We reconvened for our final keynote, which was delivered by Havi Carel. Havi invited us to consider illness itself as a form of epoché. Havi argued that illness, through its life changing qualities and potential chronic-temporality disruption, is sufficiently significant and profound to reveal our embodiment to us in new ways, whilst broadening our spectrum of experience (e.g. pathological tiredness). She suggested that illness might prompt a suspension of our natural attitude - “putting it out of play” and thus shift us towards critical reflection. There was a lot to think about here, in the complex implications for lived experience researchers, in the more obvious way that it underlines the seriousness with which we must take patients’ accounts, and in the way that it invites us to remember that phenomenological insights can be attained via multiple routes.
Havi Carel |
The second day also involved sessions from PHaR regular Chris Wagstaff, who addressed the difficulties of analysing focus group data when the researcher did not know or meet the participants. Within the research context of student’s experiences of aggression. Chris reflexively excavated his own process of attributing physical characteristics to the research participants. He reflected that, perhaps, some form of physical embodiment was necessary in order to ‘complete’ an analysis. Another PHaR member – Shioma-Lei Craythorne – also reflected on the relationship between her and her participants, but in the context of sharing their experience of the phenomenon under investigation.
The conference involved several fascinating sessions by a team taking a phenomenological approach to medical education. For example, Martina Kelly discussed the importance of empathy within a medicinal context, to explore the times when physicians can – or should – touch their patients. In another session, which highlighted the strong overlap between the interests of phenomenology and embodied cognition approaches, Gerry Gormley spoke about the difficulty of disclosing problems of right-left-hand discrimination amongst trainee doctors. It was really interesting to move between the presentations of this group, and some of the more methodological and theoretical sessions: one important feature of the conference was that it illuminated a clear and coherent line from a wide span of phenomenological ideas to several different forms of praxis.

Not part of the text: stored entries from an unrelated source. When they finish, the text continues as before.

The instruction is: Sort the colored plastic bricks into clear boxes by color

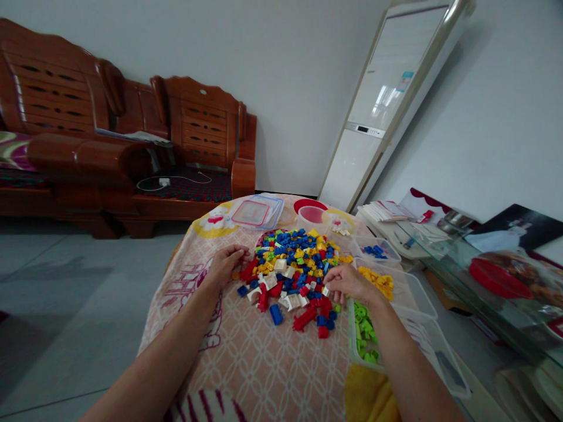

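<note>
A mixed heap of toy building blocks in blue, yellow, red, white and green lies on the cloth-covered table. At the heap's left edge is my left hand, its fingers bent together beside red blocks; whether anything is between them is hidden. My right hand reaches over the right side, fingers pinched downward at a small white block. Just beyond this hand stand clear plastic boxes: one with yellow blocks, one with green blocks partly behind my right forearm, and one with a few blue blocks.
Box lids and a pink-and-red round container lie at the table's far side. A glass shelf with bagged items stands close on the right. Behind are a wooden sofa and a tall white air conditioner.
</note>
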`<state>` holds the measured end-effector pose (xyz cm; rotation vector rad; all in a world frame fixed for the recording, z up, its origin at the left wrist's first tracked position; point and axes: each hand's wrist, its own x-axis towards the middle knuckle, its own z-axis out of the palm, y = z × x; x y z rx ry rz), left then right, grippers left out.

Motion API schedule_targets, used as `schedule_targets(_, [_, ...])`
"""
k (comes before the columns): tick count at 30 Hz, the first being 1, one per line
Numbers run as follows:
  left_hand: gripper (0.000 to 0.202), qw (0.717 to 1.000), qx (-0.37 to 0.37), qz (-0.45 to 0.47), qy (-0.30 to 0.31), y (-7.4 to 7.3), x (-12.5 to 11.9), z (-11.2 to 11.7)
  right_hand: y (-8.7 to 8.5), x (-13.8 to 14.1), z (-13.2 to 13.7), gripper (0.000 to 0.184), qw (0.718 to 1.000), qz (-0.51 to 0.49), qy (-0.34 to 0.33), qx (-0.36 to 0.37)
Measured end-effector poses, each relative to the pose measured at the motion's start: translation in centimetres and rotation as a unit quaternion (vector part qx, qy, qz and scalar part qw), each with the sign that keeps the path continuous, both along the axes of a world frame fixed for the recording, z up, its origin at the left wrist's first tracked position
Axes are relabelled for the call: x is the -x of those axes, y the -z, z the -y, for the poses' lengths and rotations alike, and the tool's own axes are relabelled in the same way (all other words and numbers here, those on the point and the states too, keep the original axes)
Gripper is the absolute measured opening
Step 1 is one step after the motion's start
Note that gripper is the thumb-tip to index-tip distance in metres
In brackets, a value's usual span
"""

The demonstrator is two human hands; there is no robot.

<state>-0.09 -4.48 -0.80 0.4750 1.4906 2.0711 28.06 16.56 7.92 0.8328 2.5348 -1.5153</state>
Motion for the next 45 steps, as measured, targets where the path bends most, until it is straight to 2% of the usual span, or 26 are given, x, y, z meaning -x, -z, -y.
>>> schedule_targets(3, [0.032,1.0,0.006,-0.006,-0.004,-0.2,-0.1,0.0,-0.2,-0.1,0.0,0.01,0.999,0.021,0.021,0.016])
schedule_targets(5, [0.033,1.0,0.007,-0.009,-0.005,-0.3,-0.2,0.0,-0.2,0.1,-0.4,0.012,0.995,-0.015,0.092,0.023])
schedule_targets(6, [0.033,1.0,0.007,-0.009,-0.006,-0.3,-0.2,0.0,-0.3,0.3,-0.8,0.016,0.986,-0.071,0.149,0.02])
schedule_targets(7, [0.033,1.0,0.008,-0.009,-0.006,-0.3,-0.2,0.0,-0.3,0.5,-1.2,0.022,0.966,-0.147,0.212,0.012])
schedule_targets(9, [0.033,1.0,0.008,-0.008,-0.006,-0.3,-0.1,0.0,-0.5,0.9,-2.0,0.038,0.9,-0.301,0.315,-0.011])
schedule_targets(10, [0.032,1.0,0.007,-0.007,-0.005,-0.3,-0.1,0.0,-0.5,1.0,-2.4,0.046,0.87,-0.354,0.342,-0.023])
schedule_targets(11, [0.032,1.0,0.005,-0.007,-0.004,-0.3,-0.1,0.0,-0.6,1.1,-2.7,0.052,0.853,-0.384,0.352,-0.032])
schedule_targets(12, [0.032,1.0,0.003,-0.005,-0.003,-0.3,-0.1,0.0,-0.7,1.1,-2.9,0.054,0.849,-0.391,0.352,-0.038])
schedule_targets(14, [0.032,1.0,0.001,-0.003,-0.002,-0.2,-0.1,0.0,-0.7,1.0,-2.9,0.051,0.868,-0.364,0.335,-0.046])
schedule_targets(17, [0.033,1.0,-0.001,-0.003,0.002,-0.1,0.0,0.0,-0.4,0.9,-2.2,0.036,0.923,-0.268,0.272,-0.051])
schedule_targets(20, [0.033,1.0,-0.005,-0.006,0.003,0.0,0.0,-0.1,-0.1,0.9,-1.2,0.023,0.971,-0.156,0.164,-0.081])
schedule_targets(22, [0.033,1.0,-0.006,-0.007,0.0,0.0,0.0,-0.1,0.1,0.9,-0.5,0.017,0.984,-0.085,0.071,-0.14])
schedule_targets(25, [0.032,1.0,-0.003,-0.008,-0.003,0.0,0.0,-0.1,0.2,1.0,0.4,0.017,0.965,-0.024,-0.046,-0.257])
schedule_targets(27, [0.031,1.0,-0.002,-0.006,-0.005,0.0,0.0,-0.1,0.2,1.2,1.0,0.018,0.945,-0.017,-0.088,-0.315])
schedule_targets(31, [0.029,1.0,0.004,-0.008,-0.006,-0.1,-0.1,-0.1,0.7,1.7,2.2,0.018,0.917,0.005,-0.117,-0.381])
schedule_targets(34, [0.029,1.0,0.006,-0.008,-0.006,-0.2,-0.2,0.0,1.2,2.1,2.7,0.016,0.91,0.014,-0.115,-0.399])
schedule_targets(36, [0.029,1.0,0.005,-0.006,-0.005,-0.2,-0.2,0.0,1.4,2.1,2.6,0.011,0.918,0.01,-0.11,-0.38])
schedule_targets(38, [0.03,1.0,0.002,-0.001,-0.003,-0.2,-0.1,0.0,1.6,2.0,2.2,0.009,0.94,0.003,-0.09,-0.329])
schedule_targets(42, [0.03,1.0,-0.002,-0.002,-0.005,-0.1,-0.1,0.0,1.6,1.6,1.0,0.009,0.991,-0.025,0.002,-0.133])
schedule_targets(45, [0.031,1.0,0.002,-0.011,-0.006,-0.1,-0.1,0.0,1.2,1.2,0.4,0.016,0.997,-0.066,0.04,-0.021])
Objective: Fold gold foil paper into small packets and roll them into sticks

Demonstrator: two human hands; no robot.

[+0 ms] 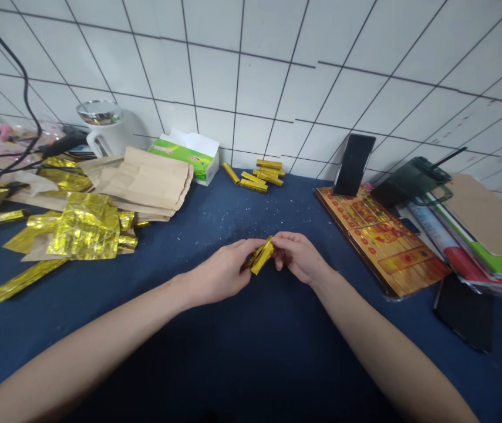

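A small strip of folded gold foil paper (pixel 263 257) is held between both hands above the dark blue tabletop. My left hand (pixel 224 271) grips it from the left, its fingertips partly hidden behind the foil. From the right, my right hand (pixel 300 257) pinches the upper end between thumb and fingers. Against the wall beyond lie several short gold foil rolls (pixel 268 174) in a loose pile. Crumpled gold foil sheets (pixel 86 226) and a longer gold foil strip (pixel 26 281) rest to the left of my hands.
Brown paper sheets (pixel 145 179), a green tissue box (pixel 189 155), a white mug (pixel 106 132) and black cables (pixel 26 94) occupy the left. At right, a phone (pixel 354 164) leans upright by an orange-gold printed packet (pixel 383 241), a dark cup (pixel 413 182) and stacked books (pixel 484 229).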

We ended with a memorable mini-workshop facilitated by Tara Morrey. Tara filled the room with photographs of therapeutic spaces, taken with her research participants, and invited us to respond to them in some of the same ways that her participants had been invited to respond. After taking our feedback, she incorporated it into some her own analytic observations about the experiences that are opened up (and shut down) for therapy clients in the invitations and configurations of these spaces. It was a lovely way to end a brilliant conference: we moved around the room, we explored the images, we talked to each other, and then heard it all come together in Tara’s dramatic synopsis.
We wish to thank our delegates, presenters, and especially our marvellous keynotes (Prof Havi Carel, Dr Virginia Eatough), our invited convenors (Dr Zoë Boden, Prof Jonathan Smith), our superstar placement student and conference organiser (Kiran Gill), and all our friends and colleagues at PERFECT and PHaR.